== TASK ITEM ==
What you return should be the complete data below, word for word, with no pictures in it.

COLLECTED DATA START

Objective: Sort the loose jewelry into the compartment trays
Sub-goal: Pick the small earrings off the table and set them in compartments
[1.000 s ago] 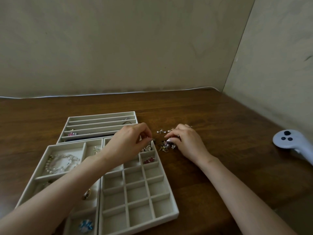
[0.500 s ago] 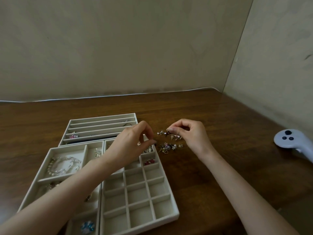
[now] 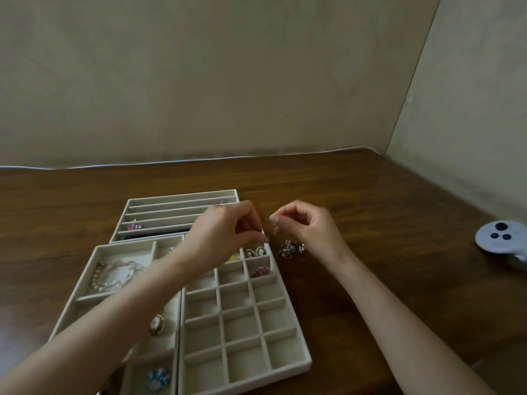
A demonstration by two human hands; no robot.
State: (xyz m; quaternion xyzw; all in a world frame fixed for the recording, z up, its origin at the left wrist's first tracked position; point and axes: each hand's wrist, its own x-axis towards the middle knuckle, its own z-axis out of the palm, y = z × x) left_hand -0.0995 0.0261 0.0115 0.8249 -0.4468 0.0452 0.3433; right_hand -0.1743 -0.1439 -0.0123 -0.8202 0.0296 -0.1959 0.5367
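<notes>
Shiny jewelry [image 3: 291, 248] lies in a small heap on the bench [image 3: 399, 223], just beside the right wall of the grid tray [image 3: 288, 363]. Just above and to the left of the heap, the left hand [image 3: 225, 232] and the right hand [image 3: 308, 226] come close together. Each has its fingers curled and its fingertips pressed on one tiny piece [image 3: 263, 231] between them. It is too small to tell what it is. I think the step now is getting one piece free from the heap and ready to put away. The next move would be a short trip left to a cell, then letting go right over it so the piece does not bounce out. Two cells at the far right already hold pearly bits [image 3: 255, 252] and a pink bit [image 3: 261, 271]. Many other cells hold nothing. A bracelet [image 3: 117, 273] sits in the left tray [image 3: 94, 252], and a slot tray [image 3: 182, 195] lies behind. A controller [image 3: 502, 238] rests far off to the right.
</notes>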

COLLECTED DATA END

== RESULT OF THIS TASK ==
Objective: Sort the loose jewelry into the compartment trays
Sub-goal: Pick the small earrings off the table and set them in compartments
[1.000 s ago] 
[0.500 s ago] 
[now] 
A demonstration by two human hands; no robot.
State: (xyz m; quaternion xyzw; all in a world frame fixed for the recording, z up, its origin at the left wrist's first tracked position; point and axes: each hand's wrist, its own x-axis towards the middle knuckle, its own z-axis out of the palm, y = z × x) left_hand -0.0995 0.0261 0.0115 0.8249 -0.4468 0.0452 0.3433; right_hand -0.1743 -0.1439 -0.0123 -0.8202 0.0296 -0.1959 0.5367
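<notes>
Shiny jewelry [image 3: 291, 248] lies in a small heap on the bench [image 3: 399, 223], just beside the right wall of the grid tray [image 3: 288, 363]. Just above and to the left of the heap, the left hand [image 3: 225, 232] and the right hand [image 3: 308, 226] come close together. Each has its fingers curled and its fingertips pressed on one tiny piece [image 3: 263, 231] between them. It is too small to tell what it is. I think the step now is getting one piece free from the heap and ready to put away. The next move would be a short trip left to a cell, then letting go right over it so the piece does not bounce out. Two cells at the far right already hold pearly bits [image 3: 255, 252] and a pink bit [image 3: 261, 271]. Many other cells hold nothing. A bracelet [image 3: 117, 273] sits in the left tray [image 3: 94, 252], and a slot tray [image 3: 182, 195] lies behind. A controller [image 3: 502, 238] rests far off to the right.
</notes>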

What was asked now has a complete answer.